Bem. Voltemos ao assunto.
Os rapazes alugaram o cômodo pegado ao bar de Tião que antes fora o consultório tocado por uma detistazinha recém-formada. Nos bons tempos do caça-níquel que havia ali na área externa do bar, uma vez ela e eu... Meu deusim do céu.
Então. Os irmãos pretendiam prosperar no negócio de frutas e legumes e, numa bela noite de quinta-feira, instalaram, em ângulo reto, dois tabuleiros na área coberta que abrange a frente do bar e a da sala que alugaram de Tião, a que servira de consultório para a dulcíssima morena, na quina do imóvel, a partir de onde, às quintas, se realiza a feira-livre noturna do bairro.
Com preguiça de descer a comprida feira para comprar umas laranjinhas mais em conta, resolvi me abastecer ali mesmo. Olhei para a casca ressequida das laranjas, para as bananas empretecidas, para as beterrabas empoeiradas, para os repolhos desgrenhados, hesitei. Eram xepa.
É preciso que, agora, eu tome o leitor pela mão, pois a esta altura há por onde se perder.
Não fui eu quem apelidou de Paquitos os novos empresários do ramo hortigranjeiro. Deduz-se logo: foi o vendeiro Tião. De início, não entendi por que Paquitos. O encanecido leitor se lembra de que os rebolativos meninos que participavam de programa de televisão apresentado por Xuxa eram loirinhos.
Os ex-verdureiros (o próspero negócio durou menos de uma semana) são bem morenos, cabelos pretíssimos e escorridos. Parecem quadrilha de bandidos mexicanos em filme hollywoodiano. Solícito, Tiãozinho explicou.
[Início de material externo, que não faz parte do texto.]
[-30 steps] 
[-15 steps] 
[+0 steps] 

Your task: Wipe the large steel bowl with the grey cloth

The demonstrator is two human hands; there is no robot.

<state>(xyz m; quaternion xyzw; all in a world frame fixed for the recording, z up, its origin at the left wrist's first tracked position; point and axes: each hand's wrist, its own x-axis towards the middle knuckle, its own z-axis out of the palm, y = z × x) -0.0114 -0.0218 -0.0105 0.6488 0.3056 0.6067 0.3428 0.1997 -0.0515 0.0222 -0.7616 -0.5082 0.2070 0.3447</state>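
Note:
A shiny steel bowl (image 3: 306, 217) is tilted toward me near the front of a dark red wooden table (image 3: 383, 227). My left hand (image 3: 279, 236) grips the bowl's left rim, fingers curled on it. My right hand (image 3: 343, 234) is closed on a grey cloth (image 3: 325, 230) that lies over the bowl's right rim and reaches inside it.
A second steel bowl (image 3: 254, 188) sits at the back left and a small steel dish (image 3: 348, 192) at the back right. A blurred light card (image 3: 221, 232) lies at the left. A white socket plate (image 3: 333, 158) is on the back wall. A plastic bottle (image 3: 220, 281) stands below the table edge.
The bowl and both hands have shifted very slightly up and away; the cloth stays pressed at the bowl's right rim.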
Dada a uniformidade da aparência, seriam versão em papel carbono dos fremebundos garotos. Discutir quem há de?
Ah, rapazes que eram um carisma só, os Paquitos do Tião. Em torno deles enxameavam notórios tomadores de cachaça do pedaço. É verdade que notei a ausência de Zero-a-Zero, que se sentiria bem à vontade naquele grupo.
No entanto, havia um estranho. Apareceu, simplesmente, e se apegou ao lugar, e ali permaneceu mesmo depois da dissolução da confraria. Até que, simplesmente, morreu.
Prometo ao leitor que voltarei ao assunto. O assunto me engasga.
Não acredito que a Xuxa vá me processar por uso indevido da marca Paquitos. Em última instância, conto com que as aspas no título deste texto me livrem de advogados sedentos de sangue.